— Exercise description —
Drop every picture, then print the rest of the listing exactly as given.

— Available data —
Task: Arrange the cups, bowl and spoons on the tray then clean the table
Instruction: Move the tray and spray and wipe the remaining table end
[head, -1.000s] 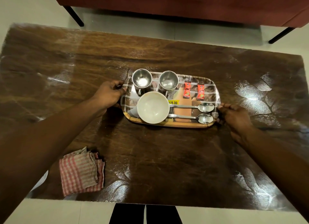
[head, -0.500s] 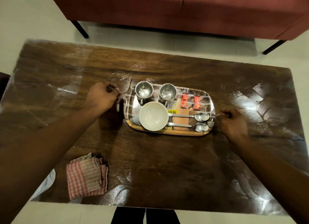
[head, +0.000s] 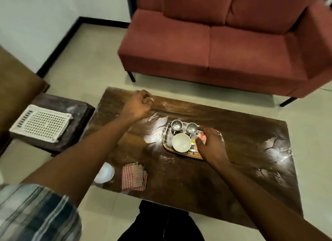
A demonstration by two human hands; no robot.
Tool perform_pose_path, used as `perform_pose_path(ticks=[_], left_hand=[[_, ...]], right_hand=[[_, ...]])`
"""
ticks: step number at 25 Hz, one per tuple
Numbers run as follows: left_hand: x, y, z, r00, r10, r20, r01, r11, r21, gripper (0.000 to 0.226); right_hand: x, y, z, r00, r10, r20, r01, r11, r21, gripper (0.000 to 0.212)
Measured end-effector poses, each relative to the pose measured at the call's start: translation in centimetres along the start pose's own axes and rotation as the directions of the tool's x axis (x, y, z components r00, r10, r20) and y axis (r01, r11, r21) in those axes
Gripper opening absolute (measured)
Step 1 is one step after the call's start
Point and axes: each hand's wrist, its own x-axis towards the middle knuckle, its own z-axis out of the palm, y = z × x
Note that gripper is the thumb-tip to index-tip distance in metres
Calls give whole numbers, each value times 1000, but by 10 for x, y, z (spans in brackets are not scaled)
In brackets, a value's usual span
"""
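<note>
our left hand is curled into a loose fist with nothing that we can see in it. it is raised over the far left corner of the table, the forearm stretched out from a plaid sleeve. our right hand hangs palm down over the right half of the tray, fingers bent toward the red sachets. blur keeps us from telling whether it pinches one or only touches it. the tray sits on the middle of the table, with two steel cups side by side at its far edge and the white bowl just in front of them. the spoons are mostly hidden under our right hand. a checked cloth lies by the table's near left edge. half a second ago both hands flanked the tray's ends. since then the left has drawn away to the corner, the right has come over the tray, and our view has pulled up to take in the sofa and a white basket.
</note>
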Motion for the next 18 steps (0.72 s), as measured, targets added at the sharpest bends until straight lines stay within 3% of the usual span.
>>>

— Solved exercise —
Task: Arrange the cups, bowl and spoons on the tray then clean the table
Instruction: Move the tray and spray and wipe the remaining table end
[head, -1.000s] 
[head, -0.500s] 
[head, +0.000s] 
A demonstration by two human hands; no robot.
Tool perform_pose_path, used as `perform_pose_path(ticks=[_], left_hand=[[_, ...]], right_hand=[[_, ...]])`
"""
ticks: step number at 25 Hz, one per tuple
Numbers run as follows: left_hand: x, y, z, r00, r10, r20, r01, r11, r21, gripper (0.000 to 0.226); right_hand: x, y, z, r00, r10, r20, r01, r11, r21, gripper (0.000 to 0.212)
Measured end-effector poses, each relative to the pose measured at the call's start: translation in centimetres along the start pose's own axes and rotation as the directions of the tool's x axis (x, y, z components r00, r10, r20) and y axis (r01, r11, r21) in those axes
Gripper opening absolute (measured)
Step 1 is one step after the call's start
Point and axes: each hand's wrist, its own x-axis towards the middle knuckle, its own z-axis out of the palm, y = z × x
Note that gripper is the thumb-tip to index-tip distance in metres
Calls give whole numbers, each value times 1000, but by 10 for x, y, z (spans in brackets are not scaled)
In brackets, a value's usual span
"""
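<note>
our left hand is curled into a loose fist with nothing that we can see in it. it is raised over the far left corner of the table, the forearm stretched out from a plaid sleeve. our right hand hangs palm down over the right half of the tray, fingers bent toward the red sachets. blur keeps us from telling whether it pinches one or only touches it. the tray sits on the middle of the table, with two steel cups side by side at its far edge and the white bowl just in front of them. the spoons are mostly hidden under our right hand. a checked cloth lies by the table's near left edge. half a second ago both hands flanked the tray's ends. since then the left has drawn away to the corner, the right has come over the tray, and our view has pulled up to take in the sofa and a white basket.
</note>
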Motion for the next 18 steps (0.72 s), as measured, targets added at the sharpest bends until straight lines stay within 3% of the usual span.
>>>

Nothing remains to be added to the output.